▸ WHAT IS BEING ASKED:
After finding the line with "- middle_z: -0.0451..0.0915" in the entries below, retype exactly each line from there through the line with "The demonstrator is", including that final line.

*** Opening DATA RECORDS ***

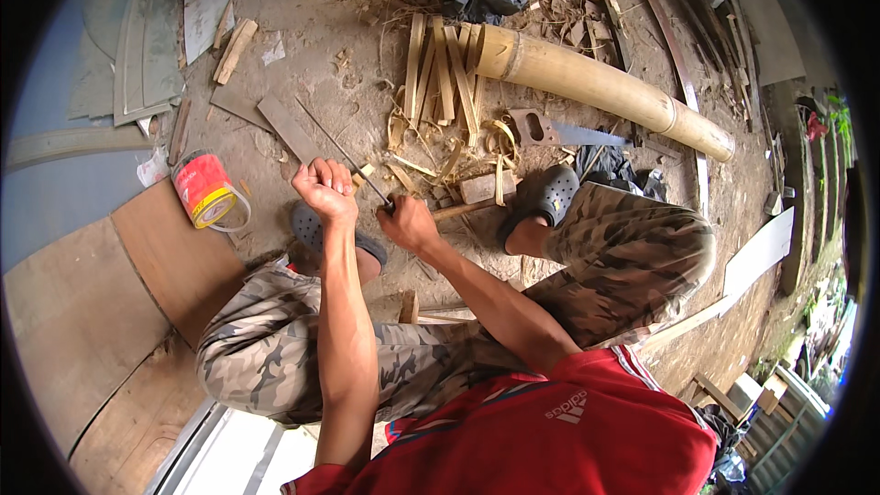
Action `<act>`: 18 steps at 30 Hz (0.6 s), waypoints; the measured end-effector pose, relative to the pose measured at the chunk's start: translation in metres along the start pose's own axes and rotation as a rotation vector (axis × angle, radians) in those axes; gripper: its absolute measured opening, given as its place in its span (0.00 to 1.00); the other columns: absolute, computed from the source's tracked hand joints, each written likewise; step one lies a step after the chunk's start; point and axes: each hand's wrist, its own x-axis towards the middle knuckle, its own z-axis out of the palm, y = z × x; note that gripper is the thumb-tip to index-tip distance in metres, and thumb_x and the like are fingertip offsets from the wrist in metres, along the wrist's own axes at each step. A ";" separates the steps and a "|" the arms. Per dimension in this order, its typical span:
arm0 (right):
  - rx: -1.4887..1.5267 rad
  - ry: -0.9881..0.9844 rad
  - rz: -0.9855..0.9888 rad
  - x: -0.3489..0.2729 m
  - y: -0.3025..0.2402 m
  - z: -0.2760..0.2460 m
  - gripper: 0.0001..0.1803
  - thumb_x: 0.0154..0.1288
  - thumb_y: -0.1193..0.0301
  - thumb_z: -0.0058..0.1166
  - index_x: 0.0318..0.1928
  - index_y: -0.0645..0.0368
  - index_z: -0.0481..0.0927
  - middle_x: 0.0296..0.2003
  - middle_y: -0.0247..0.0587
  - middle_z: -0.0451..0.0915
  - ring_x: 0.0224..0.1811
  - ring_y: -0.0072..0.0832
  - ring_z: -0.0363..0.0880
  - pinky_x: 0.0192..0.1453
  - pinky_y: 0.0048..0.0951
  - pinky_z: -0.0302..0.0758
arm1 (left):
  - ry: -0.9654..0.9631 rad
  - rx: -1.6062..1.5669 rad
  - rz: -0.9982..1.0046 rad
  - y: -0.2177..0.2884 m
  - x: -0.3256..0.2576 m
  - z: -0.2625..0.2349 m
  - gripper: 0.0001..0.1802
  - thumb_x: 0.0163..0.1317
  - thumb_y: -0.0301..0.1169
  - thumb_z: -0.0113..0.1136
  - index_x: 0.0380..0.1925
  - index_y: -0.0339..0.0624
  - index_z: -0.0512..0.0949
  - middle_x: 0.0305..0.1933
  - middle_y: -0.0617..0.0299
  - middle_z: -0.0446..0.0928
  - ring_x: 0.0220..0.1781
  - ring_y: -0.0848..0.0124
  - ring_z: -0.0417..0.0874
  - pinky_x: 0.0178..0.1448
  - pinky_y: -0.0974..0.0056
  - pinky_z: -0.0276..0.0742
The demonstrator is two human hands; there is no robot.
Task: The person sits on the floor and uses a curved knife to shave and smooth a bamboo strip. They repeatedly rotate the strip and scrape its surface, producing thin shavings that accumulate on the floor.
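Observation:
My right hand [409, 223] is closed round the black handle of a long, thin, dark metal tool [337, 145]. Its shaft slants up and left, past my left hand; whether it is a rod or a blade seen edge-on, I cannot tell. My left hand [327, 189] is curled shut just left of the shaft, its grip hidden. A flat grey-brown strip [286, 128] reaches up to that hand, and a small pale wood piece [364, 175] shows between hand and shaft. Whether the left hand holds either is unclear.
Split bamboo strips [442, 73] lie beside a thick bamboo pole [596, 82]. A handsaw [564, 131] rests below the pole, near my grey clog [548, 194]. A wood block [486, 188] sits among shavings between my feet. At the left stands a red and yellow bucket [203, 185].

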 end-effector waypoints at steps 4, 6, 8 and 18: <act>-0.090 0.060 0.028 0.012 0.040 0.025 0.18 0.58 0.61 0.54 0.36 0.65 0.81 0.31 0.61 0.82 0.38 0.57 0.82 0.45 0.50 0.78 | -0.020 0.000 0.002 0.000 -0.001 0.003 0.28 0.65 0.53 0.37 0.10 0.52 0.54 0.08 0.68 0.52 0.11 0.75 0.48 0.18 0.67 0.48; -0.170 0.033 0.088 0.012 0.033 0.021 0.17 0.58 0.62 0.53 0.36 0.65 0.82 0.31 0.62 0.82 0.38 0.57 0.82 0.46 0.49 0.79 | -0.030 -0.017 0.023 0.001 0.000 -0.002 0.28 0.66 0.53 0.37 0.10 0.52 0.54 0.08 0.68 0.51 0.10 0.75 0.48 0.18 0.68 0.47; -0.170 -0.005 0.106 0.008 0.023 0.008 0.18 0.57 0.62 0.52 0.35 0.66 0.83 0.32 0.64 0.82 0.38 0.56 0.82 0.46 0.49 0.79 | 0.007 -0.042 0.046 0.001 0.000 -0.001 0.28 0.66 0.53 0.37 0.10 0.52 0.54 0.08 0.68 0.51 0.10 0.75 0.48 0.18 0.68 0.46; 0.519 -0.425 0.433 0.013 0.021 -0.012 0.15 0.55 0.67 0.59 0.28 0.71 0.79 0.26 0.52 0.81 0.23 0.37 0.81 0.27 0.40 0.77 | 0.130 0.247 0.154 -0.013 -0.004 0.036 0.31 0.72 0.43 0.51 0.09 0.50 0.56 0.07 0.68 0.58 0.08 0.77 0.56 0.13 0.67 0.50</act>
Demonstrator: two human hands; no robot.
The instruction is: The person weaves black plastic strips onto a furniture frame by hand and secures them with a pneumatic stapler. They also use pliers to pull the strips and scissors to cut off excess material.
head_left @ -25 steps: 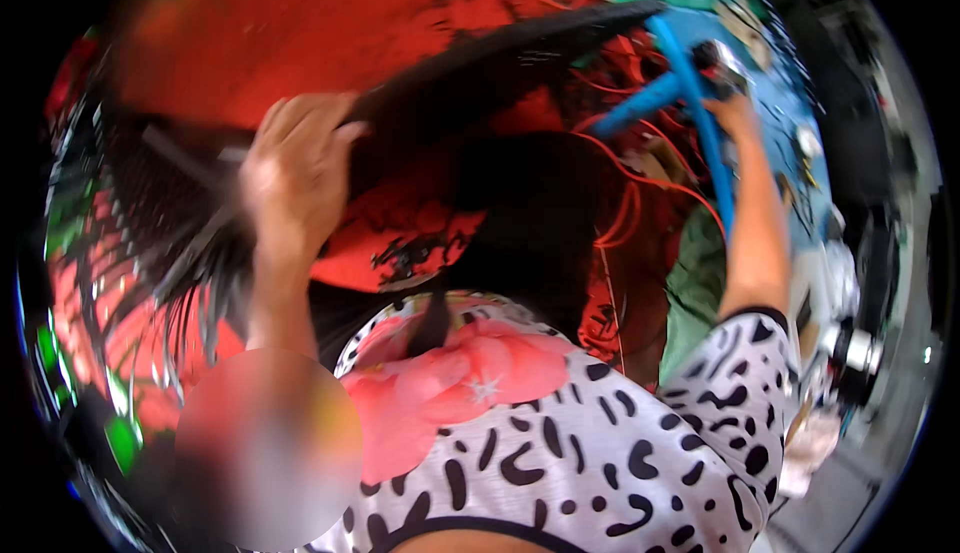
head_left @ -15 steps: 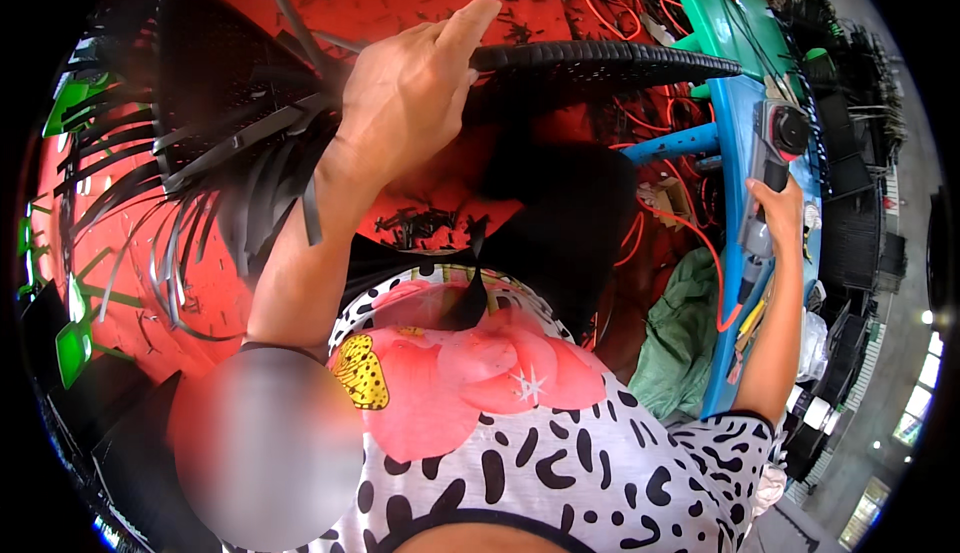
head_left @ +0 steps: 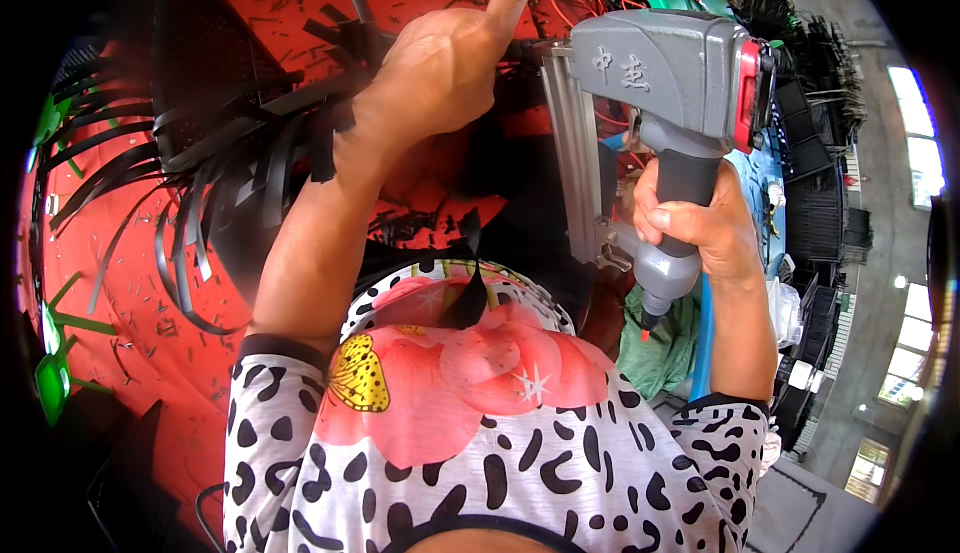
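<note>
The left forearm (head_left: 315, 243) slants up rightward to the left hand (head_left: 435, 68), back uppermost, one digit (head_left: 512, 3) stretched outward, while the right forearm (head_left: 745, 338) stands nearly upright below the right hand (head_left: 715, 221), fingers (head_left: 646, 198) curled in, thumb (head_left: 680, 221) across.

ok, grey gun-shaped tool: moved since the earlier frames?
Yes: leftward, from over the blue table toward the left hand, with the grey gun-shaped tool held in the right hand.

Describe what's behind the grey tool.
Past the grey tool show parts of the green cloth and blue table; whatever its body and the right hand cover can't be seen.
</note>
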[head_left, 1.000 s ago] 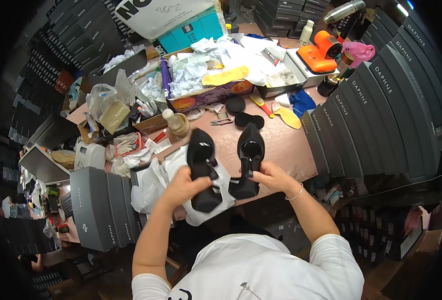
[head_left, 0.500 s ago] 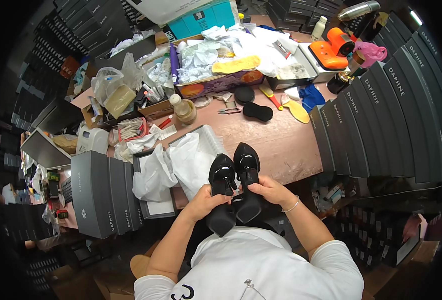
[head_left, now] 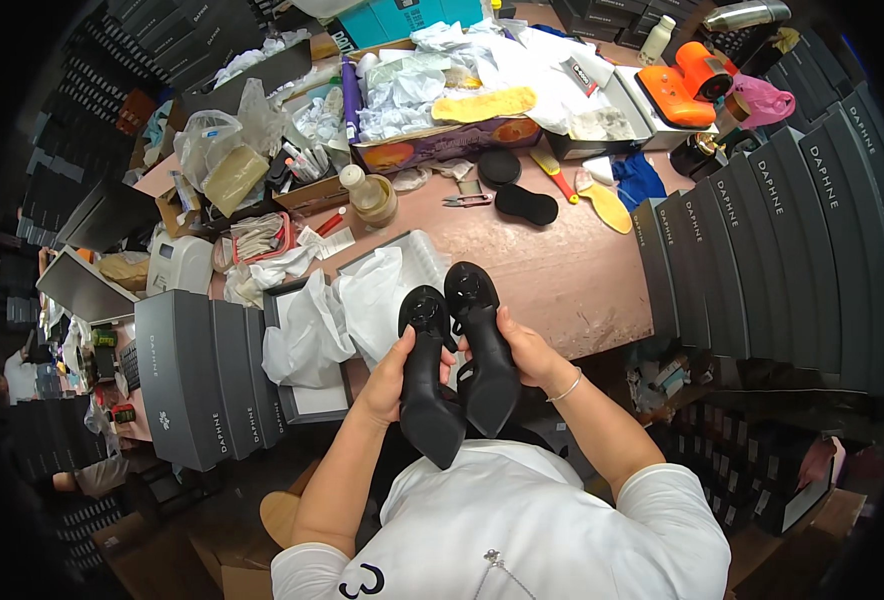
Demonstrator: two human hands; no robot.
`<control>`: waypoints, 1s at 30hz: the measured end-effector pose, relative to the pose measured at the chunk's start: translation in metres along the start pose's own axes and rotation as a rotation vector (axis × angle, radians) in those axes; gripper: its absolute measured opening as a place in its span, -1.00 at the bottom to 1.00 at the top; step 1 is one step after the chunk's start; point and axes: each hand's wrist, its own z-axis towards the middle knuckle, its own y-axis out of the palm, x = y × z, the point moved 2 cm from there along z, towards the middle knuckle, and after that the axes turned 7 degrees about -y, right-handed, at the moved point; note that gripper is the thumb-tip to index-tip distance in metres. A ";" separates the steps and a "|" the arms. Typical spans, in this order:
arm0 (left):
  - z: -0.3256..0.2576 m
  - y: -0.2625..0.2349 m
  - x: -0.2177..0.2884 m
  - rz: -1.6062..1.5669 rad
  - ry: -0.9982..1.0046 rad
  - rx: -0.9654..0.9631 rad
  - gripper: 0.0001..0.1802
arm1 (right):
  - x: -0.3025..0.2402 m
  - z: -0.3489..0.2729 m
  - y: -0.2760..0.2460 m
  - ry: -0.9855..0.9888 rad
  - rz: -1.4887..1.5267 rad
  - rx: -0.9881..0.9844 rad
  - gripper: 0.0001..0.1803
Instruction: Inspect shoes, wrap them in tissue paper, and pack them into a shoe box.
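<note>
The left hand (head_left: pixel 390 375) is wrapped around one black high-heeled sandal (head_left: pixel 427 375), and the right hand (head_left: pixel 522 350) grips its twin (head_left: pixel 482 345), both held sole-up over the near edge of the brown worktable (head_left: pixel 572 270). Keeping the pair side by side, toes level, would make comparing them easiest. Half a second ago they were lower, nearer the person's chest; now they're raised and slightly parted.

Grey boxes (head_left: pixel 202 375) flank white tissue paper (head_left: pixel 337 315).
</note>
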 end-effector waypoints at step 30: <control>-0.086 0.003 0.059 1.605 0.484 0.193 -0.61 | 0.035 0.020 0.055 0.546 -0.293 -0.877 -0.03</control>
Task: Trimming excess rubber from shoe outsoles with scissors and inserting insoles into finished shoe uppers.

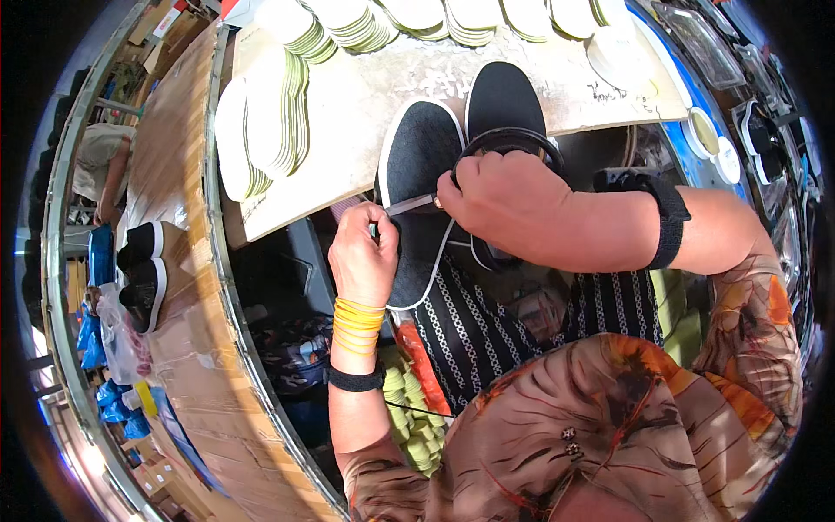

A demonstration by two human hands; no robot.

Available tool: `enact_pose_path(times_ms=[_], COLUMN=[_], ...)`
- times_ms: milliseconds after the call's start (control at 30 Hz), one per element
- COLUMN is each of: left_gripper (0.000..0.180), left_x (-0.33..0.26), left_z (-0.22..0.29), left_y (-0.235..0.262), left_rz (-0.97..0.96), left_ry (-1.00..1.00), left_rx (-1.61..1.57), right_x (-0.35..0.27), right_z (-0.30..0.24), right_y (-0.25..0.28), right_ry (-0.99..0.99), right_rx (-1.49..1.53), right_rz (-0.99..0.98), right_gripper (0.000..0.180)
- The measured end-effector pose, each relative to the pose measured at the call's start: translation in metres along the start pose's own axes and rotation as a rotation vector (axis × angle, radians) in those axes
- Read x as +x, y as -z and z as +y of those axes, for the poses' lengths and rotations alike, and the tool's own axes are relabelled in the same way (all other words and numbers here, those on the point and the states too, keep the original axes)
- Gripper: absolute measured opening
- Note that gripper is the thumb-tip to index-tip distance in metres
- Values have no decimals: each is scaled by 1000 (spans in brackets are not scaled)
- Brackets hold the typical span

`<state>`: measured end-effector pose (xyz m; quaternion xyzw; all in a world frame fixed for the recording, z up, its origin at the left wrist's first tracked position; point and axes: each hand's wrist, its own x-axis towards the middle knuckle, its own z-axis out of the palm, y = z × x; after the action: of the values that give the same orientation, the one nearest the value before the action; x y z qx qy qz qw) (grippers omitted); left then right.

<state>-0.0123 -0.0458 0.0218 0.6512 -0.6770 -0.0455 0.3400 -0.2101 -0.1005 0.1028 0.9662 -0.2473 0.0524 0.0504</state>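
Two black slip-on shoes with white edging lie over the near edge of the work board. The left shoe (424,148) is between my hands, and the right shoe (505,97) is partly covered by my right hand. A thin pale grey strip (410,205) stretches across the left shoe. My left hand (364,239), with yellow bands around its wrist, is closed at the strip's left end beside the shoe. My right hand (496,196) is closed in a pinch on the strip's other end. A dark curved band (522,136) shows just behind its knuckles.
Stacks of pale insole-shaped pieces (283,113) line the pale work board (348,143). Another pair of black shoes (143,274) rests on the brown cardboard-covered table (187,322) at left. White round containers (701,132) stand at right. Another person's arm (111,178) shows at far left.
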Motion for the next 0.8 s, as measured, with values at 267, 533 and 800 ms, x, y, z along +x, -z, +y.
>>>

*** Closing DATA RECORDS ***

▸ RESPONSE AREA:
  - middle_z: -0.0451..0.0915
  - ring_x: 0.0224..0.1811
  - ring_y: -0.0072..0.0832
  - ring_z: -0.0363..0.0880
  - pinky_x: 0.0192..0.1453
  - pinky_y: 0.0048..0.0951
  - pinky_z: -0.0302..0.0758
arm1 (left):
  - ry: -0.9654..0.9631 rad
  - rx: -1.6062..1.5669 rad
  - rz: -0.9982..1.0046 rad
  - y: -0.2177..0.2884 m
  - x: -0.3256..0.2576 m
  - z: -0.2625..0.2349 m
  - gripper: 0.0001..0.1802
  - thumb_x: 0.0163..0.1317
  - thumb_y: -0.0301..0.1169
  - thumb_z: -0.0113..0.1136
  - index_x: 0.0380..0.1925
  - index_y: -0.0339..0.0624
  - index_z: -0.0512..0.0949
  - middle_x: 0.0305..0.1933
  - middle_y: -0.0617..0.0299
  - middle_z: -0.0446..0.0928
  - ring_x: 0.0220..0.1781
  - ring_y: -0.0848..0.0124
  - ring_z: -0.0417..0.0874
  - pinky_x: 0.0178..0.1448
  - pinky_y: -0.0974..0.0056
  - pinky_z: -0.0276..0.0742
The demonstrator is two human hands; there is no robot.

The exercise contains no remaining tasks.